2.3 Equations of motion

To derive the equations of motion, the equilibrium equations are obtained from the Hamilton principle. The principle can be stated in analytical from:

$\int_{{{t}_{1}}}^{{{t}_{2}}}{(\delta \prod -\delta L}+\delta V)$     (7)

t1 and t2 are the initial and final time, respectively; δΠ is the virtual variation of the strain energy; $\delta L$ is the virtual variation of the kinetic energy; and δV is the virtual variation of the work done by external forces :

The energy of virtual deformation δΠ:

$\delta \prod =\int_{V}{{{\sigma }_{ij}}\delta {{\varepsilon }_{ij}}dV=\int\limits_{V}{{{\sigma }_{xx}}\delta {{\varepsilon }_{xx}}dV}}+\int\limits_{V}{{{\sigma }_{xz}}\delta {{\gamma }_{xz}}dV}$     (8)

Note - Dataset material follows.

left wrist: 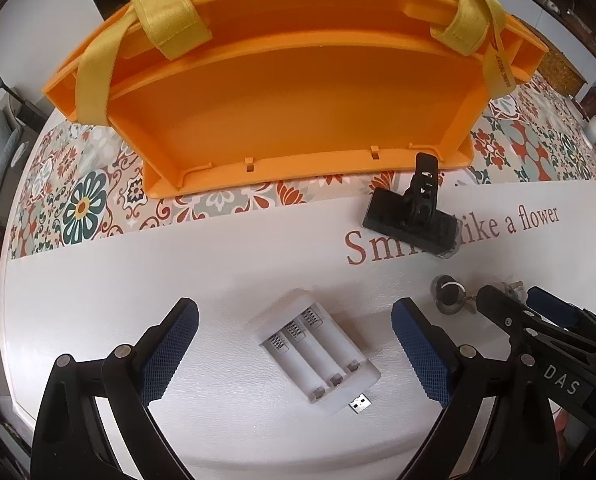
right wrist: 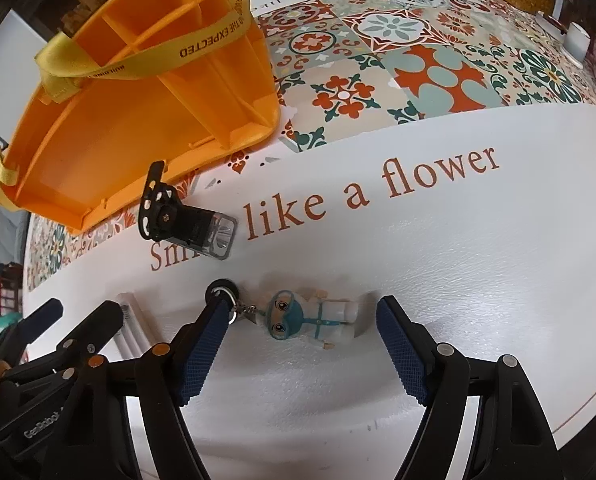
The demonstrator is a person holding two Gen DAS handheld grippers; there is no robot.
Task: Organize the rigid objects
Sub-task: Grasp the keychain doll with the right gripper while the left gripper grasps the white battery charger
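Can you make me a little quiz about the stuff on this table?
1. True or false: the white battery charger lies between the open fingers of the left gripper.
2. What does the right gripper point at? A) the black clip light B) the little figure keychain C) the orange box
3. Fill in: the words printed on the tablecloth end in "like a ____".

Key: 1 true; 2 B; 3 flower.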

$\delta \prod =\int_{0}^{L}{(}N.\delta {{u}_{o,x}}-{{M}^{b}}.\delta {{w}_{b,xx}}-{{M}^{s}}.\delta {{w}_{s,xx}}+Q.\delta {{w}_{s,x}}).dx$   (9)

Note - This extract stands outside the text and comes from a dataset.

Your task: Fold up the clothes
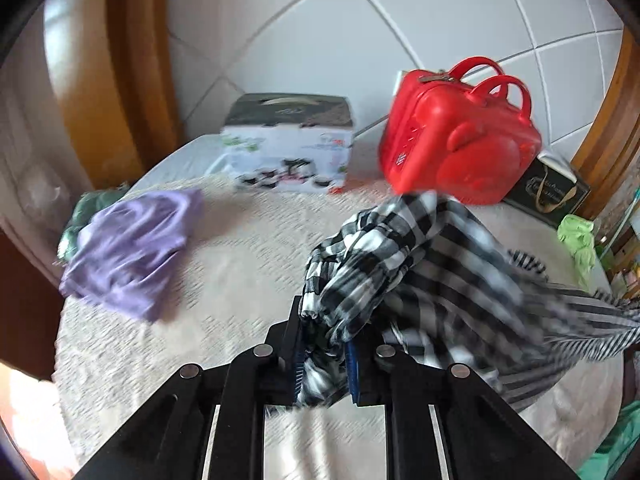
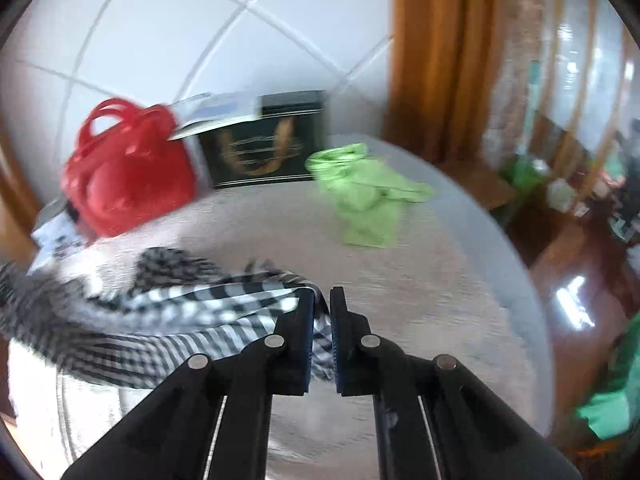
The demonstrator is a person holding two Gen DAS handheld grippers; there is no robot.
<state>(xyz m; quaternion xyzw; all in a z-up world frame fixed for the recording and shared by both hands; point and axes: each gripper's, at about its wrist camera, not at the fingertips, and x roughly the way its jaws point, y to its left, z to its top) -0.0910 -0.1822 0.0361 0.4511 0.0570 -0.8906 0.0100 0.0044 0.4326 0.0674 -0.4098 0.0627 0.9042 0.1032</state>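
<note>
So the black-and-white checked garment (image 1: 420, 264) is thin, floppy woven stuff, gingham squares that turn into stripes further along, and it's strung between the two grippers above the middle of the table (image 1: 240, 248). The left gripper (image 1: 322, 356) has its fingers pinched narrow around a bunched, gathered edge of it. The right gripper (image 2: 322, 320) is clamped nearly closed on another edge, with the cloth (image 2: 160, 316) trailing off to the left as a slack band.

The table is round, covered in a cream cloth with a nubby woven texture. A crumpled lilac garment (image 1: 132, 248) lies near its left edge, with something dark green (image 1: 86, 216) tucked just behind it. A lime green garment (image 2: 368, 196) sits in a heap toward the far right edge.

Along the far edge there's a glossy red hard plastic case (image 1: 456, 140) with two loop handles, zipped shut, a white printed cardboard box (image 1: 288, 148) with a carry handle, and a dark box (image 2: 264, 148) with gold lettering.

White tiled wall behind, orange-brown wood trim (image 2: 432, 60) either side, and a shiny dark floor. Everything's pretty motion-blurred.
</note>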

N, Mb, Ms and Q are the results of the constraints defined by:

$(N,{{M}^{b}},{{M}^{s}},Q)=\int\limits_{A}{{{\sigma }_{xx}}.(1,z,f(z),g(z)).dA}$      (10)

The results indicated with an exponent 'b' are the conventional bending moment of the classical beam theory; while the others with exponent ’s’ are additional quantities incorporating the effect of shear deformation. By substituting the stress-strain relationships for the definitions of force and at the moment resulting from current theory, we obtain the following constitutive equations:

$\left\{ \begin{matrix}   N={{A}_{11}}.{{u}_{o,x}}-{{B}_{11}}.{{w}_{b,xx}}-{{E}_{11}}.{{w}_{s,xx}}  \\   {{M}^{b}}={{B}_{11}}.{{u}_{o,x}}-{{D}_{11}}.{{w}_{b,xx}}-{{F}_{11}}.{{w}_{s,xx}}  \\   {{M}^{s}}={{E}_{11}}.{{u}_{o,x}}-{{F}_{11}}.{{w}_{b,xx}}-{{H}_{11}}.{{w}_{s,xx}}  \\   Q={{A}_{55}}.{{w}_{s,x}}\,\,\,\,\,\,\,\,\,\,\,\,\,\,\,\,\,\,\,\,\,\,\,\,\,\,\,\,\,\,\,\,\,\,\,\,\,\,\,\,\,\,\,\,\,\,\,\,\,\,  \\\end{matrix} \right.$      (11)

Such as:

$({{A}_{11}},{{B}_{11}},{{D}_{11}},{{E}_{11}},{{F}_{11}},{{H}_{11}})=\int\limits_{A}{{{Q}_{11}}(z).}(1,z,f(z),{{z}^{2}},zf(z),f{{(z)}^{2}}).dA$     (12)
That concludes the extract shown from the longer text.